Supplied data >>
━━━━━━━━━━

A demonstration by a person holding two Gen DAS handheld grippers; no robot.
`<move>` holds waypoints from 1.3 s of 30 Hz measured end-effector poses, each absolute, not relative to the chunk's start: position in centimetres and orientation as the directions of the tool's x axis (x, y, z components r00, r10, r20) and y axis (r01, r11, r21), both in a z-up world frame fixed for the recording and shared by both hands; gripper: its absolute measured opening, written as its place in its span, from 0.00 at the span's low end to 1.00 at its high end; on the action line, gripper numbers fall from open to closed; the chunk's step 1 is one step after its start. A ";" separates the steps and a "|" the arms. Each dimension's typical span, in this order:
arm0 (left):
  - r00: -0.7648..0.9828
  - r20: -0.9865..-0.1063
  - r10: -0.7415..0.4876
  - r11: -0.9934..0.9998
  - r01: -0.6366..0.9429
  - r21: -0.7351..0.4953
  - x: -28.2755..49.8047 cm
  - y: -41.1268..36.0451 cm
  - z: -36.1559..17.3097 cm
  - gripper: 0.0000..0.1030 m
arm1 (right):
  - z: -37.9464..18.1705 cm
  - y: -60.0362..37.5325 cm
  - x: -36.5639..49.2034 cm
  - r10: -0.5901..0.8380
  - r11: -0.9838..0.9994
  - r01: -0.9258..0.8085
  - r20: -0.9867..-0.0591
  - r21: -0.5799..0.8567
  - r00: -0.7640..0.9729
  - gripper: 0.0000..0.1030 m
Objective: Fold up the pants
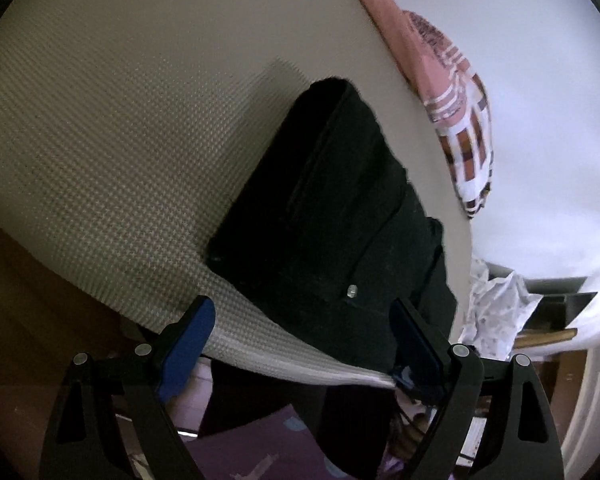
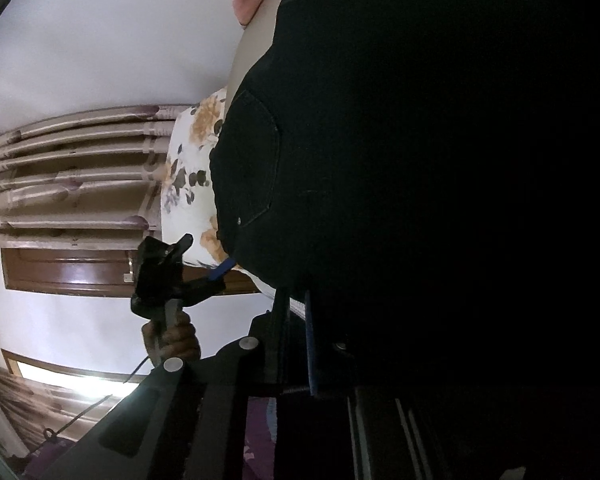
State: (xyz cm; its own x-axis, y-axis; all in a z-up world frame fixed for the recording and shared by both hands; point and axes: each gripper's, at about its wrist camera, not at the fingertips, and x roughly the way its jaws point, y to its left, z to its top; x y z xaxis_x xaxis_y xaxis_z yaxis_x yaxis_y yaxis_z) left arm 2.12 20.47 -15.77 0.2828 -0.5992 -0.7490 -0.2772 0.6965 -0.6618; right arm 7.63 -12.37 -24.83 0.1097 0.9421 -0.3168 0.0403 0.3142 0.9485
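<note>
Black pants lie folded on a beige textured mat, and their lower end reaches the mat's near edge. My left gripper stands open at that edge. Its blue pads are wide apart on either side of the pants' end and do not press on it. In the right wrist view the black pants fill most of the picture. My right gripper is shut on a fold of them at their lower edge. The left gripper, held by a hand, shows beside the pants.
A pink and checked cloth lies at the mat's far right edge. A crumpled white bag sits beyond the mat on the right. A floral cloth hangs by the pants. A purple floor mat lies below.
</note>
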 end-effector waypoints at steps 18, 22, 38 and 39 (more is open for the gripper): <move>0.340 -0.587 -0.734 0.587 -0.115 -0.801 3.7 20.9 -16.5 0.97 | -24.9 -12.0 7.4 0.949 0.285 0.072 -0.292 0.956 0.116 0.05; 0.331 -0.578 -0.746 0.600 -0.042 -0.799 4.1 20.3 -15.9 0.97 | -24.9 -12.0 7.5 0.951 0.280 0.080 -0.288 0.957 0.117 0.05; 0.257 -0.620 -0.741 0.634 -0.038 -0.773 7.5 20.7 -17.0 0.97 | -24.9 -11.6 7.7 0.950 0.280 0.087 -0.289 0.956 0.119 0.05; 0.234 -0.622 -0.747 0.637 -0.016 -0.771 7.5 20.5 -17.0 0.97 | -24.9 -11.5 7.7 0.950 0.280 0.090 -0.289 0.956 0.119 0.05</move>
State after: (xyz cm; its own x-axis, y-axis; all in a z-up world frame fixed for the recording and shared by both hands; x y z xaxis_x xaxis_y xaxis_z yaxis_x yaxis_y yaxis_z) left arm 7.50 20.51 -16.98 0.2340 -0.7469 -0.6224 -0.0162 0.6371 -0.7706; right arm 7.70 -11.52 -24.85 0.1190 0.9498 -0.2894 0.0897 0.2800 0.9558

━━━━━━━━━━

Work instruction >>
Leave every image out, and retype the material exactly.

Exercise solution >>
A demonstration by a person holding two Gen DAS handheld grippers; no robot.
`<move>` holds waypoints from 1.3 s of 30 Hz measured end-effector poses, each absolute, not relative to the chunk's start: position in centimetres and orientation as the directions of the tool's x axis (x, y, z components r00, r10, r20) and y axis (r01, r11, r21), both in a z-up world frame fixed for the recording and shared by both hands; gripper: its absolute measured opening, written as its place in its span, from 0.00 at the span's low end to 1.00 at its high end; on the action line, gripper numbers fall from open to closed; the chunk's step 1 is one step after its start. A ";" separates the steps and a "|" the arms. Each dimension's typical span, in this order:
arm0 (left):
  - r00: -0.7648..0.9828
  - r20: -0.9865..-0.1063
  - r10: -0.7415..0.4876
  - r11: -0.9934..0.9998
  - r01: -0.6366..0.9429
  - r21: -0.7351..0.4953
  - x: -28.2755..49.8047 cm
  - y: -41.1268..36.0451 cm
  - z: -36.1559..17.3097 cm
  - gripper: 0.0000..0.1030 m
arm1 (right):
  - z: -37.9464..18.1705 cm
  - y: -60.0362..37.5325 cm
  - x: -36.5639..49.2034 cm
  - r10: -0.5901..0.8380
  - r11: -0.9838..0.9994
  - r01: -0.9258..0.8085
  - r20: -0.9867..-0.0591
  - r21: -0.5799..0.8567
  - r00: -0.7640..0.9729
  - gripper: 0.0000..0.1030 m
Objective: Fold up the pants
State: (xyz cm; its own x-axis, y-axis; all in a z-up world frame fixed for the recording and shared by both hands; point and axes: each gripper's, at about its wrist camera, not at the fingertips, and x roughly the way its jaws point, y to its left, z to its top; x y z xaxis_x xaxis_y xaxis_z yaxis_x yaxis_y yaxis_z) left arm 2.12 20.47 -15.77 0.2828 -0.5992 -0.7490 -0.2772 0.6965 -0.6618; right arm 7.63 -12.37 -24.83 0.1097 0.9421 -0.3168 0.0403 0.3142 0.9485
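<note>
Black pants lie folded on a beige textured mat, and their lower end reaches the mat's near edge. My left gripper stands open at that edge. Its blue pads are wide apart on either side of the pants' end and do not press on it. In the right wrist view the black pants fill most of the picture. My right gripper is shut on a fold of them at their lower edge. The left gripper, held by a hand, shows beside the pants.
A pink and checked cloth lies at the mat's far right edge. A crumpled white bag sits beyond the mat on the right. A floral cloth hangs by the pants. A purple floor mat lies below.
</note>
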 end-effector waypoints at steps 18, 22, 38 and 39 (more is open for the gripper): <move>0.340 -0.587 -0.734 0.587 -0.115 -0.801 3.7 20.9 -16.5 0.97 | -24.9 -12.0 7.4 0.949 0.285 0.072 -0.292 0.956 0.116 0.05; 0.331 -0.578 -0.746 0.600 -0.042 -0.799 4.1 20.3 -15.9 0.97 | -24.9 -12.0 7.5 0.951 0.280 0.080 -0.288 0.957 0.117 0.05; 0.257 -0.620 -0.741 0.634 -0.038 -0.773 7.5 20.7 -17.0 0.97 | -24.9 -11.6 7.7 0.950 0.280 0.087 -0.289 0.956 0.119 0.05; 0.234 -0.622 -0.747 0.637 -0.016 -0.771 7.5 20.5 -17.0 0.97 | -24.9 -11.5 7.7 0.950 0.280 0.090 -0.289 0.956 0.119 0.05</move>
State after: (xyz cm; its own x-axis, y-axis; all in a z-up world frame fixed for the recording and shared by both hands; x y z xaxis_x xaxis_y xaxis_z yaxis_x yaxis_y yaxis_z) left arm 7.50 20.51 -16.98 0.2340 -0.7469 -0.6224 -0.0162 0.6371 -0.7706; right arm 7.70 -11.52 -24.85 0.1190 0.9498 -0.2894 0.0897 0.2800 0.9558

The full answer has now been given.